- What to do: Please output every line of the material as it stands, without the pictures.

- Exercise data:
════════════════════

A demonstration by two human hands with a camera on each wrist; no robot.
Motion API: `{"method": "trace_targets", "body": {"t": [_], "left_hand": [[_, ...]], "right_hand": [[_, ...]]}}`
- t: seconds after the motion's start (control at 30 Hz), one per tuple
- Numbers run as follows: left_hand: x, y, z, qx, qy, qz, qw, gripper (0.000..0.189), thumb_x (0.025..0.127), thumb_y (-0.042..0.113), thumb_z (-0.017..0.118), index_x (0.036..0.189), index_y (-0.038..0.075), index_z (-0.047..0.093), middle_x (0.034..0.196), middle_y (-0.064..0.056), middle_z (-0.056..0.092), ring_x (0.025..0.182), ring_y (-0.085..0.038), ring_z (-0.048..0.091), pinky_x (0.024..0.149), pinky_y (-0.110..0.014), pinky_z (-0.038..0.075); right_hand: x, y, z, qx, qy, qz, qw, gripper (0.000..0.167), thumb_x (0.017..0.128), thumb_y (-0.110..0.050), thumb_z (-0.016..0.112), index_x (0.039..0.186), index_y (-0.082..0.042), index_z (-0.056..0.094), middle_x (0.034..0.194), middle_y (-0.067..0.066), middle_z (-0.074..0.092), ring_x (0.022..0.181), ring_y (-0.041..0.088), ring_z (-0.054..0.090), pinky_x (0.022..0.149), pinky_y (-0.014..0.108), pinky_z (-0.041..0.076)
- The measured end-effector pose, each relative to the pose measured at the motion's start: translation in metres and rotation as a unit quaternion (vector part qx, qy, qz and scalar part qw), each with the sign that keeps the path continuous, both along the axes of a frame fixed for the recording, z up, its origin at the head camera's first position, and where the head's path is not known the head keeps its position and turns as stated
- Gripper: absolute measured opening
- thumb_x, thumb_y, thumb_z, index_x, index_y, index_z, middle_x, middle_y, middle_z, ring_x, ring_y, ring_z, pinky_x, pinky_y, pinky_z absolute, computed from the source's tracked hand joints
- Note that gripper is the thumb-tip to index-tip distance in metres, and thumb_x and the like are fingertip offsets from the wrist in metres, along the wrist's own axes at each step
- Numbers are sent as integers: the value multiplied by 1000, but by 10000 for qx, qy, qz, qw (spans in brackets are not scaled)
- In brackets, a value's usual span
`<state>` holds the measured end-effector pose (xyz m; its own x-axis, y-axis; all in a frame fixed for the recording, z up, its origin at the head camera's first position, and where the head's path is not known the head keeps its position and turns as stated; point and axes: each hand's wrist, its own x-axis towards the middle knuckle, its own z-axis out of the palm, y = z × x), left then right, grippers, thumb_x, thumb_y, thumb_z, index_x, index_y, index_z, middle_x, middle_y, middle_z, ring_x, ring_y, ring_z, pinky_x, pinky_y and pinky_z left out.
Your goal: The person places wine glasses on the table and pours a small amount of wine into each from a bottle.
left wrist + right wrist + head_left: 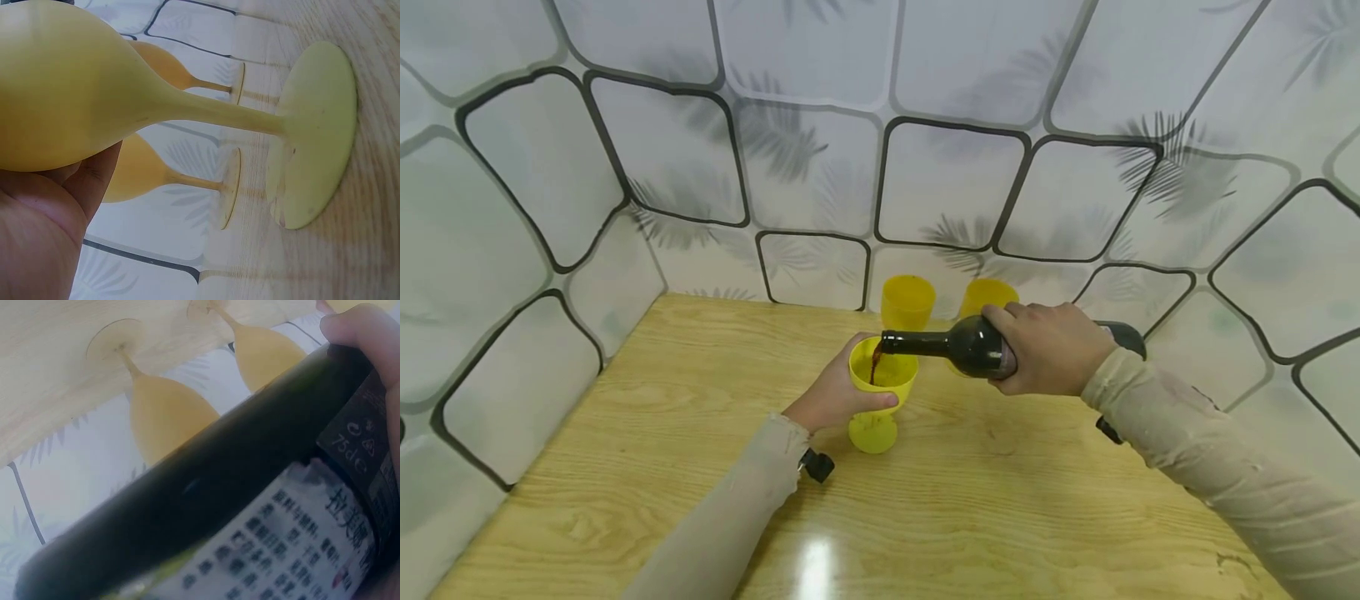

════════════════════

- Task solution:
A demonstration by two human hands with a camera on each wrist; no robot.
Motion API: `{"method": "trace_targets", "body": {"t": [_], "left_hand": [[_, ...]], "right_hand": [[_, ...]]}}`
- t: seconds after the motion's start (control at 30 Hz), one per tuple
- Numbers run as follows: left_hand: x, y, z, qx, qy, qz, qw, gripper (0.000..0.189), thumb_x (0.025..0.127), thumb_y (-0.042..0.113), thumb_z (-0.017..0.118), index_x (0.036..0.189), index_y (-0.038..0.075), index_z (-0.047..0.093), middle_x (0.034..0.196), middle_y (-0.064..0.056), middle_z (-0.056..0.092), ring_x (0.025..0.182), ring_y (-0.085..0.038), ring_z (-0.048..0.091), pinky_x (0.024..0.149), pinky_y (-0.110..0.014), pinky_z (-0.038..0.075); right_hand: x, y, z, qx, qy, qz, qw, gripper (0.000..0.167), thumb_x (0.017..0.128), thumb_y (-0.110..0.050), thumb_z (-0.016..0.112), index_x (0.039..0.186), index_y (-0.082..0.042), index_z (-0.056..0.094), middle_x (0.034..0.194), middle_y (-0.067..0.066), middle_z (-0.074..0.092), ring_x (0.022..0.181), ring_y (-0.041..0.088), ring_z (-0.054..0.090), pinky_x (0.022..0.149), pinky_y (-0.014..0.108), pinky_z (-0.041..0.076)
- The measured end-effector pose, each relative to the pose measured at the motion's start: translation in metres and rotation as a unit quaternion (vector part qx, qy, qz and scalar part qw), each with the sign that keeps the path continuous, both along the axes of a frame fixed for the recording, z up, its origin at the head camera's first position, and where the head's path is not known the head keeps its position and turns as stated
- Gripper: absolute measured opening
- thumb_x, thumb_y, thumb_z, index_x, index_y, index_z, middle_x, middle_y, middle_z, ring_x, ring_y, ring_z, pinky_x, pinky_y, pinky_z absolute, computed from the source's tracked hand joints
- Note that gripper is the thumb-tip to index-tip distance in metres, and thumb_x and the like are fingertip offsets from the wrist in metres, along the wrist's own axes at each step
- Numbers are sent as integers: the value multiplied by 1000, but by 10000 for qx, qy, qz, qw (spans in brackets are not scaled)
- In brackets, a value's usual span
`<state>` holds the measured end-effector pose (xyz m; its own x-axis, y-axis; all in a frame fixed for the recording, z up, its origin at the head camera's first position, and where the head's path is not known the head keeps its position and turns as stated; point and axes: each hand's wrist, its own x-axis towards the middle knuckle, its own z-axis out of the palm, y = z × x), left then right, grippers, thumb_x, thumb_y, thumb_z, index_x, index_y, index_z, middle_x, middle_y, middle_z, ring_x, ring_y, ring_z, pinky_x, pinky_y and pinky_z left out.
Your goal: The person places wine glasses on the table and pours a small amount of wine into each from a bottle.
left wrist + right wrist + head_left: 

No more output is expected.